Chez les immunodéprimés, le risque de transformation en carcinome épidermoïde invasif est accru. Les recommandations sont similaires à celles des immunocompétents mais une surveillance plus rapprochée est préconisée, ainsi que la réalisation précoce de biopsie(s) en cas de persistance des lésions ou de majoration de l’infiltration malgré un traitement bien mené.
L’efficacité s’évalue dans les 6 mois, si possible au 3e mois. Une bonne réponse est définie par une diminution d’au moins 75 % du nombre et de l’épaisseur des KA. Il est très fréquent qu’un traitement unique ne soit pas suffisant pour les éradiquer, on peut alors le répéter, ou choisir une deuxième ligne.
En cas de changement d’aspect après un premier cycle thérapeutique avec majoration de la taille et/ou épaississement, il est conseillé de biopsier pour ne pas méconnaître un carcinome épidermoïde.
Suivi et prévention
Quel que soit le traitement entrepris, les récidives ou la survenue de nouvelles KA sont très fréquentes.Un suivi régulier est donc recommandé, dont le rythme dépend du nombre de KA, des antécédents de carcinomes épidermoïdes et bien sûr du terrain. La survenue de kératoses est la résultante de nombreuses années d’exposition solaire. Cette notion d’exposition cumulative doit être expliquée au patient qui ne comprend pas toujours pourquoi les KA récidivent alors qu’il a stoppé toute exposition solaire. Une éducation à la photoprotection doit être initiée dès la première consultation puis rappelée à chaque fois : ne pas s’exposer durant les heures ensoleillées ; insister sur le fait que la photoprotection la plus efficace et sans impact écologique délétère, c’est la protection vestimentaire : manches longues et chapeau (plutôt que casquette). Les crèmes solaires avec indice élevé (SPF 50 +) viennent en complément sur les zones qui ne peuvent pas être couvertes ; leur efficacité n’est optimale qu’en cas d’application régulièrement renouvelée.
Terrains à risque : une surveillance plus rapprochée
Les patients de phototype clair ayant une immunodépression sont à haut risque de KA et plus globalement de carcinomes cutanés. Ce risque est particulièrement élevé chez les patients greffés d’organes ou ceux ayant une hémopathie et il augmente au fil des années. Ces patients sont également plus à risque d’avoir des KA transformées en carcinomes épidermoïdes cutanés. Un suivi plus rapproché, entre 6 et 12 mois, peut alors être proposé.
L’essentiel
- Les kératoses actiniques siègent sur des zones photo-exposées et sont souvent associées à d’autres carcinomes cutanés.
- Le traitement précoce prévient dans la majorité des cas l’évolution vers un carcinome épidermoïde invasif. Le choix est fonction de l’étendue lésionnelle et du terrain.
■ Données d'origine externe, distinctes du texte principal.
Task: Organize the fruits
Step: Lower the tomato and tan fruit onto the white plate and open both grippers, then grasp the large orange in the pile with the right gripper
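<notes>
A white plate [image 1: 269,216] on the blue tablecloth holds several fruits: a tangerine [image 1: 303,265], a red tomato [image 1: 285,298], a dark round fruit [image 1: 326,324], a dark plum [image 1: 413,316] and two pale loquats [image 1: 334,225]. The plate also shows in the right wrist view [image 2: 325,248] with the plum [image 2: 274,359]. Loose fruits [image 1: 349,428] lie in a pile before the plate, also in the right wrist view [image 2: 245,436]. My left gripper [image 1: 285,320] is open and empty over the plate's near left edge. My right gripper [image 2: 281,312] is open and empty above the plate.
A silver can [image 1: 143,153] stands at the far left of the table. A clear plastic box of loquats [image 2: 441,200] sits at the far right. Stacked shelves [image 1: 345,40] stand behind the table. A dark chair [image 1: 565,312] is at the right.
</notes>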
- Une surveillance annuelle est préconisée pour les patients aux antécédents de KA.
- En cas de doute sur un contingent invasif, une biopsie s’impose.
Le présent article est une mise à jour de ce texte publié en 2016 dans La Revue du Praticien Médecine Générale : Brunet-Possenti F, Descamps V. Kératoses actiniques. Rev Prat Med Gen 2016;30(957):206-7.
Références :
1. Röwert-Huber J, Patel MJ, Forschner T, et al. Actinic keratosis is an early in situ squamous cell carcinoma: a proposal for reclassification. Br J Dermatol 2007;156(suppl 3):8-12.
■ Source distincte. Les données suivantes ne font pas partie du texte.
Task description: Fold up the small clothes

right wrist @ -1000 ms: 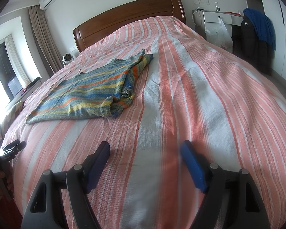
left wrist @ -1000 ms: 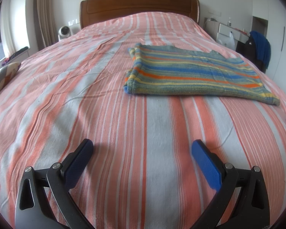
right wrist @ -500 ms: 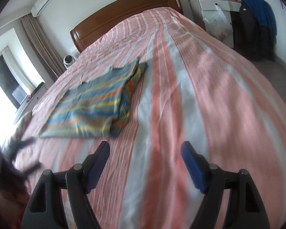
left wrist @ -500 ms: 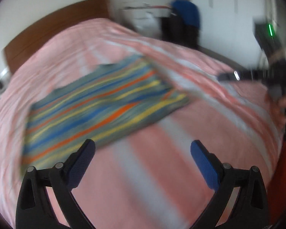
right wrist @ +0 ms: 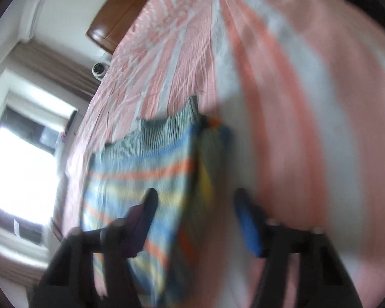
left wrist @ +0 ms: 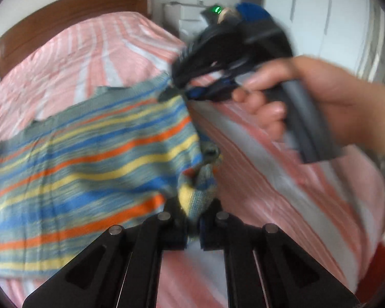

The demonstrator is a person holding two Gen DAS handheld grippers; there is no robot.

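Left tongs [left wrist: 192, 227] clamped on striped knit [left wrist: 89, 154] corner; right tongs [right wrist: 195, 218] closing astride far edge. I judge it soft, floppy: take corners.

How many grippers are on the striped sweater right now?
2. The left gripper is shut on the sweater's near corner; the right gripper, its jaws closing, is at the far corner, with cloth between them. Blur may hide contact.
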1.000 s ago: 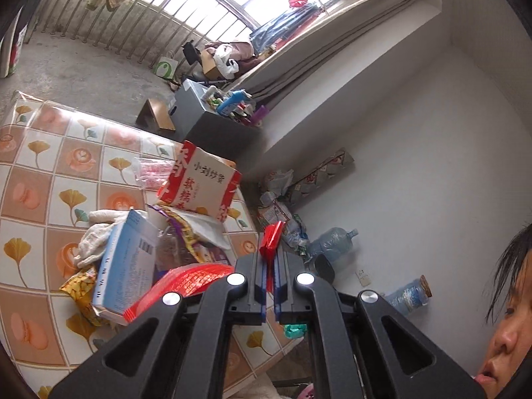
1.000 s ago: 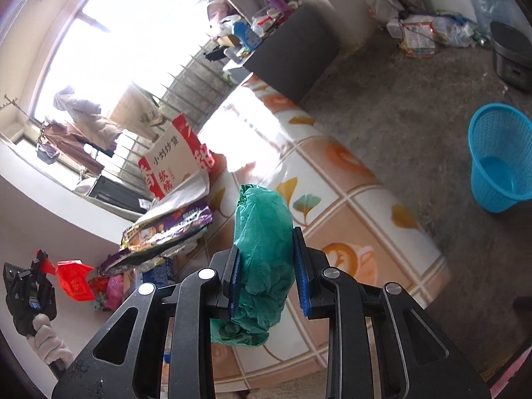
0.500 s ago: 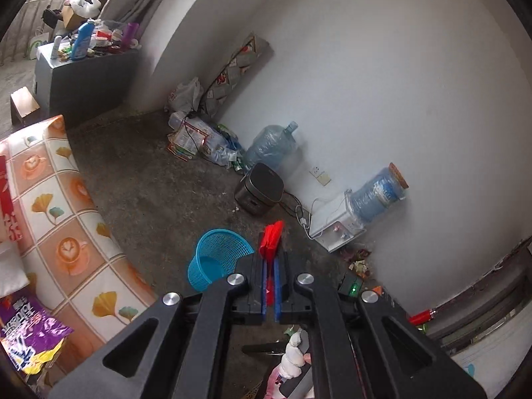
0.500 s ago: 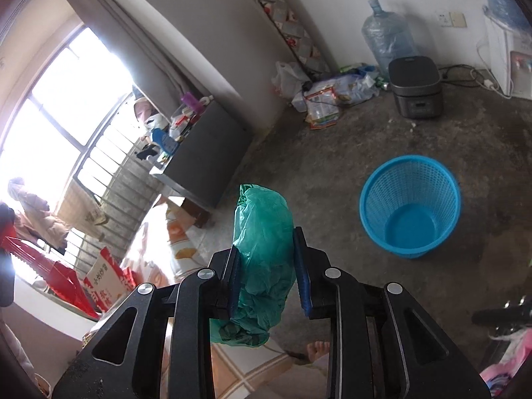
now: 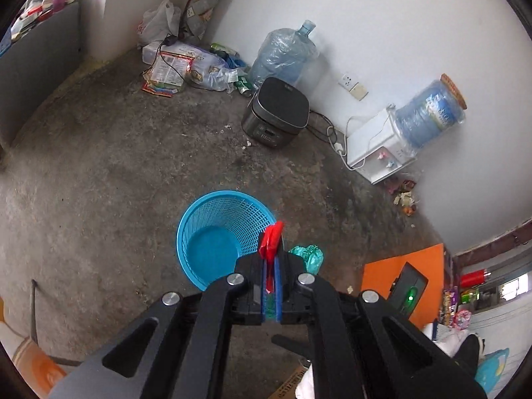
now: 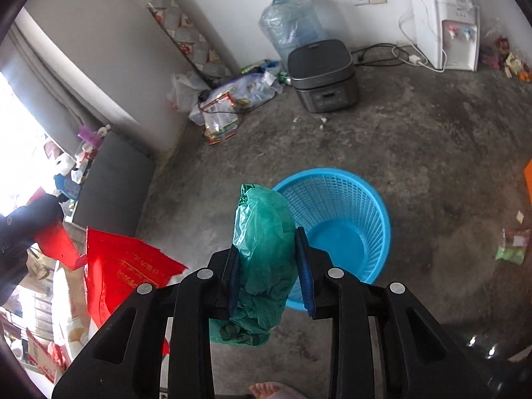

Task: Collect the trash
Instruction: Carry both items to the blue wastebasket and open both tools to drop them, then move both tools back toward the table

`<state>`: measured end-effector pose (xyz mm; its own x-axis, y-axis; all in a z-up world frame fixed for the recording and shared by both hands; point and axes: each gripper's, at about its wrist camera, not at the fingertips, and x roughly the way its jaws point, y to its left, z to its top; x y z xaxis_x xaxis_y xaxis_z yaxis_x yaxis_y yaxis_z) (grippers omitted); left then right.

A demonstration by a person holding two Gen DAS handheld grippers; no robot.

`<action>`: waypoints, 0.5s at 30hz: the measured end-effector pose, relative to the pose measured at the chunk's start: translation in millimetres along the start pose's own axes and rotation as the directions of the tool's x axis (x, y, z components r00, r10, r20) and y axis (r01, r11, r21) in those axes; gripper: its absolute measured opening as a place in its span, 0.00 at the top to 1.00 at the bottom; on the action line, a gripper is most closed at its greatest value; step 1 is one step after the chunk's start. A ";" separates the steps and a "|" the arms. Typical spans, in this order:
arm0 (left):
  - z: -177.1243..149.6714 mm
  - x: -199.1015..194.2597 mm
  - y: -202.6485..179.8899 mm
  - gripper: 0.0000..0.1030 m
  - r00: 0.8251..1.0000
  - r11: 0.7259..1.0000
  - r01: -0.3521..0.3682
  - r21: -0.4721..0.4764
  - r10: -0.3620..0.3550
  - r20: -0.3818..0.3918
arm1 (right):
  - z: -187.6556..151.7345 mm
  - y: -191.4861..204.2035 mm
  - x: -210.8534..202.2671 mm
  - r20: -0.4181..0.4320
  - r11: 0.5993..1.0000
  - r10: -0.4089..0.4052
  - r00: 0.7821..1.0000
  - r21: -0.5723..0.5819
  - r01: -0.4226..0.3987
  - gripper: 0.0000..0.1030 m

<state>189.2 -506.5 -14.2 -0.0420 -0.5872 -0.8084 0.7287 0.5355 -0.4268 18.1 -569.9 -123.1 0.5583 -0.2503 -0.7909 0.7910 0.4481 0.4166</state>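
Note:
My left gripper (image 5: 272, 259) is shut on a thin red wrapper (image 5: 271, 239), held just above the near right rim of the blue mesh basket (image 5: 212, 219). The same red wrapper (image 6: 119, 269) hangs at the left in the right wrist view. My right gripper (image 6: 267, 252) is shut on a crumpled green plastic bag (image 6: 262, 232), held over the floor just left of the basket (image 6: 349, 206). The green bag (image 5: 307, 254) also shows just right of my left gripper. The basket looks empty inside.
A dark rice cooker (image 5: 277, 113), a large water jug (image 5: 282, 56) and a white water dispenser (image 5: 379, 146) stand along the wall. Litter (image 5: 186, 69) lies in the corner. A grey cabinet (image 6: 109, 186) stands at the left. A bare foot (image 6: 269, 390) is below.
Both grippers swung away from the table toward the floor and closed in on the blue basket, which is now much nearer. Both kept hold of their trash.

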 end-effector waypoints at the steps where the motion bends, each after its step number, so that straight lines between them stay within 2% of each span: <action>1: 4.2 13.7 0.2 0.95 1.000 1.000 -0.015 0.007 0.015 -0.002 | 3.7 -5.5 5.9 -0.002 1.000 -0.007 1.000 0.007 0.007 0.71; 2: 9.3 27.6 0.8 0.87 1.000 0.999 -0.030 0.016 0.030 -0.002 | 6.6 -11.2 11.8 0.001 1.000 -0.010 1.000 0.009 0.010 0.70; 3: 13.2 41.5 2.9 0.80 0.998 0.998 -0.056 0.030 0.056 -0.003 | 10.4 -15.7 21.1 0.000 1.000 -0.022 1.000 0.005 0.022 0.61; 4: 16.1 52.6 5.5 0.64 0.995 0.994 -0.100 0.035 0.100 -0.002 | 12.8 -20.8 30.6 -0.002 0.999 -0.044 0.999 0.006 0.044 0.45; 5: 17.4 61.2 8.9 0.57 0.990 0.989 -0.142 0.032 0.142 -0.001 | 14.9 -26.3 37.5 -0.004 0.998 -0.064 0.998 0.010 0.064 0.38; 6: 17.6 67.4 13.2 0.56 0.986 0.985 -0.169 0.027 0.169 -0.009 | 14.9 -31.8 43.4 -0.007 0.996 -0.083 0.997 0.011 0.083 0.35; 8: 17.5 74.4 18.9 0.47 0.984 0.985 -0.175 0.009 0.175 -0.028 | 12.0 -38.9 46.3 -0.019 0.993 -0.117 0.993 0.018 0.117 0.35; 10: 13.8 68.2 23.0 0.41 0.986 0.986 -0.169 -0.001 0.169 -0.007 | 8.1 -46.4 41.3 -0.007 0.993 -0.102 0.995 0.050 0.103 0.35; 15: 12.9 36.7 17.7 0.39 0.976 0.977 -0.211 0.021 0.209 0.066 | 7.0 -43.1 17.1 0.067 0.995 -0.070 0.995 0.079 0.065 0.35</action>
<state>209.4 -526.4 -46.1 0.1566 -0.5014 -0.8509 0.7352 0.6345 -0.2386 -4.7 -599.5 -151.5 0.5169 -0.3377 -0.7866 0.8428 0.3618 0.3986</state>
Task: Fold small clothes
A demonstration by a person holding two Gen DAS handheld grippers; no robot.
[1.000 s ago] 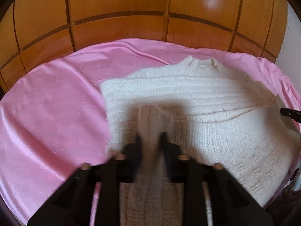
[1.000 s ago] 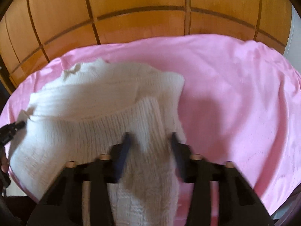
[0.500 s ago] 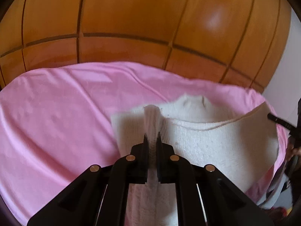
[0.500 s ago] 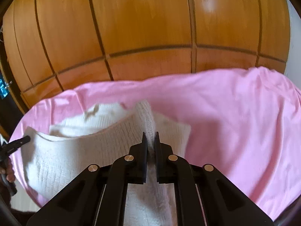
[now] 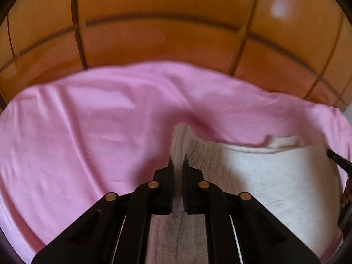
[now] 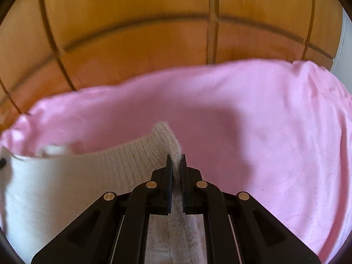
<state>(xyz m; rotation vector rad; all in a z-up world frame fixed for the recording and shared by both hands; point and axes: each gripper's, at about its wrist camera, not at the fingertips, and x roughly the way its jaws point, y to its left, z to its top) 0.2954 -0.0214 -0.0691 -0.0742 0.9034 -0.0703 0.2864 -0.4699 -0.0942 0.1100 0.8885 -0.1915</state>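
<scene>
A cream knitted sweater (image 5: 259, 171) is held up over a pink cloth (image 5: 88, 136). My left gripper (image 5: 177, 160) is shut on the sweater's left edge, and a fold of knit sticks up past its fingertips. The sweater stretches away to the right, where the tip of the other gripper (image 5: 336, 159) shows. In the right wrist view my right gripper (image 6: 175, 159) is shut on the opposite corner of the sweater (image 6: 72, 176), whose knit hangs to the left. The rest of the garment below both grippers is hidden.
The pink cloth (image 6: 275, 132) covers the whole work surface and lies in soft wrinkles. Behind it rises a wall of orange-brown wooden panels (image 5: 167, 22) with dark seams. A pale strip (image 6: 343, 50) shows at the far right edge.
Both grippers closed on the sweater's lower edge and carried it forward over the rest of the garment. The collar and upper body, visible earlier, are now covered or out of sight.
</scene>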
2. Werner RN, Jacobs A, Rosumeck S, et al. Methods and Results Report – Evidence and consensus-based (S3) Guidelines for the Treatment of Actinic Keratosis – International League of Dermatological Societies in coopera- tion with the European Dermatology Forum. J Eur Acad Dermatol Venereol 2015;29:e1-66.
3. Szeimies RM, Torezan L, Niwa A, et al. Clinical, histopathological and immunohistochemical assessment of human skin field cancerization before and after photodynamic therapy. Br J Dermatol 2012;167:150-9.